The BuckinghamTransformer evaluates a sequence of physical variables, extracts their dimensional signatures, and utilizes Singular Value Decomposition (SVD) to mathematically synthesize highly predictive, purely dimensionless groups on-the-fly.

API Reference

phaethon.ml.BuckinghamTransformer(tolerance=1e-5)

tolerance — float

The singular value threshold for determining the rank of the dimensional matrix during SVD. Defaults to 1e-5.

Example: Discovering the Reynolds Number

In this example, we provide four fundamental fluid properties.
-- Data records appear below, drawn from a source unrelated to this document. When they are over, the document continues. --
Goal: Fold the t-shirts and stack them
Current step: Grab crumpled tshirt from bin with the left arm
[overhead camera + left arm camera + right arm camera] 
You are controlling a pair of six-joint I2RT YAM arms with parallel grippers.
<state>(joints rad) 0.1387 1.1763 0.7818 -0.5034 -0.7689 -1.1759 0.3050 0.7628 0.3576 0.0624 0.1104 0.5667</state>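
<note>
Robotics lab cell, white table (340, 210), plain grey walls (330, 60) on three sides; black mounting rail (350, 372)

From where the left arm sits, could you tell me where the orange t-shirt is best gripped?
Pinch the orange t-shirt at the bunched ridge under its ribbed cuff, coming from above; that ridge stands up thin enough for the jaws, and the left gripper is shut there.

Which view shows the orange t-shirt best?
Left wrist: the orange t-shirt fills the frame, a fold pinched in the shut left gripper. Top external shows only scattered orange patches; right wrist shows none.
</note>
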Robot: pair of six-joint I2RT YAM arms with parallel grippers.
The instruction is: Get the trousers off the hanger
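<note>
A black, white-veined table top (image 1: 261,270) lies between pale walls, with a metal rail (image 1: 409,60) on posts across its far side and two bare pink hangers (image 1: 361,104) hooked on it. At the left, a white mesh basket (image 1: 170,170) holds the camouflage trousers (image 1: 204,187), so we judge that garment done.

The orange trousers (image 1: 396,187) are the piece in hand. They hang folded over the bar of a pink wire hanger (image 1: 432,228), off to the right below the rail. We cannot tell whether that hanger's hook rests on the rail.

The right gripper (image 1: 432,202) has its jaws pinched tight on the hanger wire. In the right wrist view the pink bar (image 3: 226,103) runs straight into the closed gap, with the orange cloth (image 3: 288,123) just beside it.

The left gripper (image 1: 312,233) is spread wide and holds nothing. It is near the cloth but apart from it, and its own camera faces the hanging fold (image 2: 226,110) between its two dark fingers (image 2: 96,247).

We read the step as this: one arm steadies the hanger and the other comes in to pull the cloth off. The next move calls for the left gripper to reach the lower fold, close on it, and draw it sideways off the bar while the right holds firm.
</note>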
The transformer will discover their dimensional null-space and synthesize a dimensionless array (which happens to be the Reynolds Number equation) ready for an XGBoost or Random Forest model.

import phaethon.ml as pml
import phaethon.units as u

# Initialize the automated feature engineer
pi_extractor = pml.BuckinghamTransformer()
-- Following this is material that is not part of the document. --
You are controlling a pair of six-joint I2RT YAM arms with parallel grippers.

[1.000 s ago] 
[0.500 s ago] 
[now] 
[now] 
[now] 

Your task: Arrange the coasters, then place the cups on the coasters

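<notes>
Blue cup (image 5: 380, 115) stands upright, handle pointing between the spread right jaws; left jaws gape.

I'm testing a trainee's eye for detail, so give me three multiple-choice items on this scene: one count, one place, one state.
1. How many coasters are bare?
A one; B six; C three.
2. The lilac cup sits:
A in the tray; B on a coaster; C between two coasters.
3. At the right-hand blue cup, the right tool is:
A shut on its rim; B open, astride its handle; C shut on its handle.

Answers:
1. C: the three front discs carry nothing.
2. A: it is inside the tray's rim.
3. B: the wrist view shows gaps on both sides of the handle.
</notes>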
# 1. Provide raw physical variables from your dataset
velocity = u.MeterPerSecond([10.0, 15.0])
diameter = u.Meter([0.5, 0.5])
density = u.KilogramPerCubicMeter([1000.0, 1000.0])
viscosity = u.PascalSecond([0.001, 0.001])

# We pass them as a sequence of features
X_features = [velocity, diameter, density, viscosity]

# 2. Extract and Transform
# The engine synthesizes the Pi groups and collapses them into raw arrays
dimensionless_groups = pi_extractor.fit_transform(X_features)

print(type(dimensionless_groups).__name__)
# Output: ndarray

print(dimensionless_groups.shape)
# Output: (2, 1) - 2 samples, 1 synthesized dimensionless feature!

# If you inspect the raw values, you will see it perfectly calculated:
# (Velocity * Diameter * Density) / Viscosity
print(dimensionless_groups)
# Output: [[5000000.] [7500000.]]

The "Void Collapse" Guardrail

If you provide variables that cannot mathematically cancel each other out (e.g., you provide Velocity, Length, and Density, but forget to provide Viscosity to cancel the Mass dimension), the SVD engine will detect that the dimensional matrix lacks a valid null space.

Phaethon will instantly halt execution and raise an AxiomViolationError, preventing your pipeline from generating hallucinated, non-physical features.